Report back every line in the data that includes the string "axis".
•••
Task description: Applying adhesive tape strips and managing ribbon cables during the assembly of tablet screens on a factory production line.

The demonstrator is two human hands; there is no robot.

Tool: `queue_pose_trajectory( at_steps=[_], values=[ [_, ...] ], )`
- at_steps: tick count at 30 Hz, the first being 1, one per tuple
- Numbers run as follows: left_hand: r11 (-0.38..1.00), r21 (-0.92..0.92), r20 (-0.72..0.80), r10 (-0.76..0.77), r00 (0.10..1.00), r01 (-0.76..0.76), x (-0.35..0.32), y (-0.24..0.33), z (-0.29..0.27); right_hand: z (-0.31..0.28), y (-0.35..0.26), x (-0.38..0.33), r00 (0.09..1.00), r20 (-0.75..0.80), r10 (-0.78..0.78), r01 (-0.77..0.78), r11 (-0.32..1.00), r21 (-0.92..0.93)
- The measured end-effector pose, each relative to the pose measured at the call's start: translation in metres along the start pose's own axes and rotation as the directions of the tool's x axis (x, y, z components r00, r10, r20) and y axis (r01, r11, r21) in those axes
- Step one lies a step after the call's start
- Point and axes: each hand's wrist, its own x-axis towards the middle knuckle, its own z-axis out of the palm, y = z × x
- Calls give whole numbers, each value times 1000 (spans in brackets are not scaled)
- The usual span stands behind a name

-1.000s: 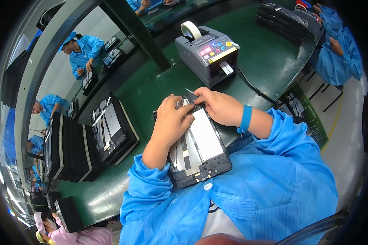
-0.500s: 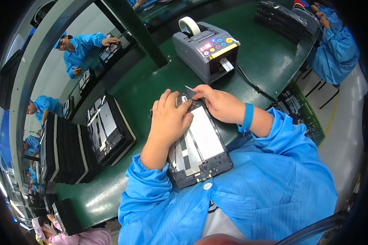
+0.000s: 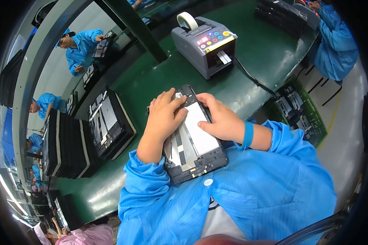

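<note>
An opened tablet (image 3: 203,141), its white battery and dark circuit parts showing, lies tilted in front of my chest. My left hand (image 3: 163,120) rests over its upper left part, with the thumb on the inner face and the fingers reaching to the upper edge. Along the right edge, my right hand (image 3: 221,120) grips the tablet, its thumb on the battery; the fingers underneath are partly hidden. Beyond both hands stands a grey automatic tape dispenser (image 3: 202,49) with a tape roll (image 3: 187,20) on top and a short strip at its mouth.
Left on the green table (image 3: 104,190) are a black tray stack (image 3: 65,145) and more opened tablets (image 3: 106,120). A metal post (image 3: 141,32) rises behind. A green crate (image 3: 315,128) with parts is at right. Several co-workers (image 3: 84,47) sit around.
My right hand has let go of its pinch at the tablet's upper end and moved down the right edge. The thin light strip there is no longer visible. The tablet has shifted slightly left.
</note>
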Motion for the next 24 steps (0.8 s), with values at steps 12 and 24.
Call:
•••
Result of the exercise >>
- The measured end-effector pose, each relative to the pose measured at the call's start: translation in metres along the start pose's own axes and rotation as the directions of the tool's x axis (x, y, z components r00, r10, r20) and y axis (r01, r11, r21) in those axes
- Point and axes: each hand's wrist, its own x-axis towards the middle knuckle, its own z-axis out of the palm, y = z × x

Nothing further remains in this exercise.